┌────────

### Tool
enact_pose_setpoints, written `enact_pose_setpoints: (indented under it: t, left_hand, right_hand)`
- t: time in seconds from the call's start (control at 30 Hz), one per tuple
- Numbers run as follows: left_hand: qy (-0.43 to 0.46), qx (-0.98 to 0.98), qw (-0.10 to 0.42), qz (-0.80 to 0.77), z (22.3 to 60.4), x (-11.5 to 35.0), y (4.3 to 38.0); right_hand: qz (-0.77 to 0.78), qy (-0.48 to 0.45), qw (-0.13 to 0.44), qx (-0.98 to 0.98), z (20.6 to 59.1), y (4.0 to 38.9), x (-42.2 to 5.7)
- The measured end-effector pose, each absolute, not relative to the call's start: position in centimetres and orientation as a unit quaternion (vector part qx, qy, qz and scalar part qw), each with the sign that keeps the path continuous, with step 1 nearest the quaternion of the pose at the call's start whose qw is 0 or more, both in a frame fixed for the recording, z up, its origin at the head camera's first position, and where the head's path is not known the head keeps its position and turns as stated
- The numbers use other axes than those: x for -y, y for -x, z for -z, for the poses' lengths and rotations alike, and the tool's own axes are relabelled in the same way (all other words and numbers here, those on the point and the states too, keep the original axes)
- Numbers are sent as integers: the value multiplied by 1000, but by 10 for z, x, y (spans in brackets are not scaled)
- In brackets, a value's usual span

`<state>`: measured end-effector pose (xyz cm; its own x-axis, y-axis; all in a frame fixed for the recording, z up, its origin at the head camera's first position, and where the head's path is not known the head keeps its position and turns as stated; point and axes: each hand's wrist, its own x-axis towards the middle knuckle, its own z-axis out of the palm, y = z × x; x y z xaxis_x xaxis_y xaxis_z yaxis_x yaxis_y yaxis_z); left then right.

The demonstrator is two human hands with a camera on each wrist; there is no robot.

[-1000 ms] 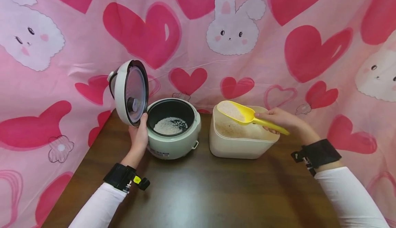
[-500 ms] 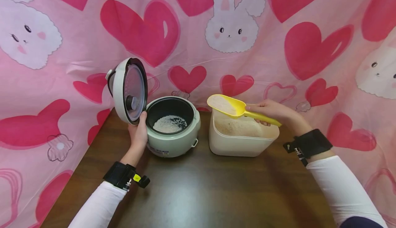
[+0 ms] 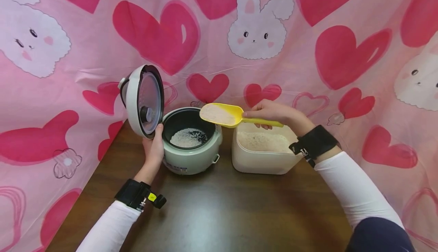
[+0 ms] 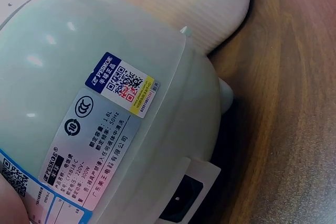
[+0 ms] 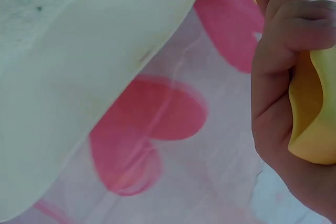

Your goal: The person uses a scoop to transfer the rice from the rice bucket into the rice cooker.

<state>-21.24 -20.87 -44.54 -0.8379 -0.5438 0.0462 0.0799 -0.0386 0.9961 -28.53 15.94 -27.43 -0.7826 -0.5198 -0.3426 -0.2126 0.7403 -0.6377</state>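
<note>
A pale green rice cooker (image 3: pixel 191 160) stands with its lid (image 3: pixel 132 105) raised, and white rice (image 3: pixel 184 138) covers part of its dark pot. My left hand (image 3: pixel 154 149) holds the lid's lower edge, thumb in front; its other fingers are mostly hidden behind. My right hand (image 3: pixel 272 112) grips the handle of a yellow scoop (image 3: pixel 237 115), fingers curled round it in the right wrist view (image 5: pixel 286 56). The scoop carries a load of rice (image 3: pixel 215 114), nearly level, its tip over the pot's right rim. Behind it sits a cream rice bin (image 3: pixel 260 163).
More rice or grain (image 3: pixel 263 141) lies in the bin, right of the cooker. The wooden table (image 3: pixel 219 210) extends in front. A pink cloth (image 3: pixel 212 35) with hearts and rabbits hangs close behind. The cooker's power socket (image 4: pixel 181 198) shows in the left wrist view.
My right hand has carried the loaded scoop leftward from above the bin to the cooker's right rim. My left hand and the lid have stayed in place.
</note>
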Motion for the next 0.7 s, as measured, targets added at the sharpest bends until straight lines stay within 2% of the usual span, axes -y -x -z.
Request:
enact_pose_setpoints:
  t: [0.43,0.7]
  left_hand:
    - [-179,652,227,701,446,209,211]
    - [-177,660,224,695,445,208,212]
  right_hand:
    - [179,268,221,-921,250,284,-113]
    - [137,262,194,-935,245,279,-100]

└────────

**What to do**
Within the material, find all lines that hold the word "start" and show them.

**The completed task**
- t: time in seconds from the call's start (control at 30 Hz), one per tuple
- The measured end-effector pose, each absolute, not relative to the call's start: position in centimetres and orientation as a unit quaternion (vector part qx, qy, qz and scalar part qw), each with the sign that keeps the path continuous, with step 1 nearest the quaternion of the pose at the call's start whose qw is 0 or more, both in a frame fixed for the recording, z up, its origin at the head camera's first position, and where the head's path is not known the head keeps its position and turns as stated

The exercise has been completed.